=== Section Start ===
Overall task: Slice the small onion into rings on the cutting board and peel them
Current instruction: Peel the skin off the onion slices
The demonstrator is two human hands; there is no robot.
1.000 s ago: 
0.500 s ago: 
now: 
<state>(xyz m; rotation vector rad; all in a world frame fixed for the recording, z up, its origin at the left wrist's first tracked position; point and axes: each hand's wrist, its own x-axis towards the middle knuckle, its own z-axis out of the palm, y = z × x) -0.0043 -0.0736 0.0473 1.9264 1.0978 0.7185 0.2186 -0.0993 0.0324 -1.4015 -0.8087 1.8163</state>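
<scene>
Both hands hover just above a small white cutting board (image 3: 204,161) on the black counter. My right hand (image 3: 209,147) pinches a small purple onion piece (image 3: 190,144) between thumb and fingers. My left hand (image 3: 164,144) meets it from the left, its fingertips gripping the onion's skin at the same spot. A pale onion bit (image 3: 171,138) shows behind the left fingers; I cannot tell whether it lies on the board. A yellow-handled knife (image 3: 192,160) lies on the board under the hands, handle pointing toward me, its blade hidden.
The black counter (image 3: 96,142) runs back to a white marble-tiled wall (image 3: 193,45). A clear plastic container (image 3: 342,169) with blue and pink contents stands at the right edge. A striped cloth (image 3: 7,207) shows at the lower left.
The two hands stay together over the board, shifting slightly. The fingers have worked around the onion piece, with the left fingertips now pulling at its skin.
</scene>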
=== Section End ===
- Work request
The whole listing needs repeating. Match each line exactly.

- Output for this exercise
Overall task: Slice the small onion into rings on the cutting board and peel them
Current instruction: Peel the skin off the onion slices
The demonstrator is two human hands; there is no robot.
1.000 s ago: 
0.500 s ago: 
now: 
<state>(xyz m; rotation vector rad; all in a world frame fixed for the recording, z up, its origin at the left wrist's first tracked position; point and axes: each hand's wrist, its own x-axis towards the middle knuckle, its own z-axis out of the palm, y = z × x) -0.0043 -0.0736 0.0473 1.9264 1.0978 0.7185 0.2186 -0.0993 0.0324 -1.4015 -0.8087 1.8163</state>
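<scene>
Both hands hover just above a small white cutting board (image 3: 204,161) on the black counter. My right hand (image 3: 209,147) pinches a small purple onion piece (image 3: 190,144) between thumb and fingers. My left hand (image 3: 164,144) meets it from the left, its fingertips gripping the onion's skin at the same spot. A pale onion bit (image 3: 171,138) shows behind the left fingers; I cannot tell whether it lies on the board. A yellow-handled knife (image 3: 192,160) lies on the board under the hands, handle pointing toward me, its blade hidden.
The black counter (image 3: 96,142) runs back to a white marble-tiled wall (image 3: 193,45). A clear plastic container (image 3: 342,169) with blue and pink contents stands at the right edge. A striped cloth (image 3: 7,207) shows at the lower left.
The two hands stay together over the board, shifting slightly. The fingers have worked around the onion piece, with the left fingertips now pulling at its skin.
</scene>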

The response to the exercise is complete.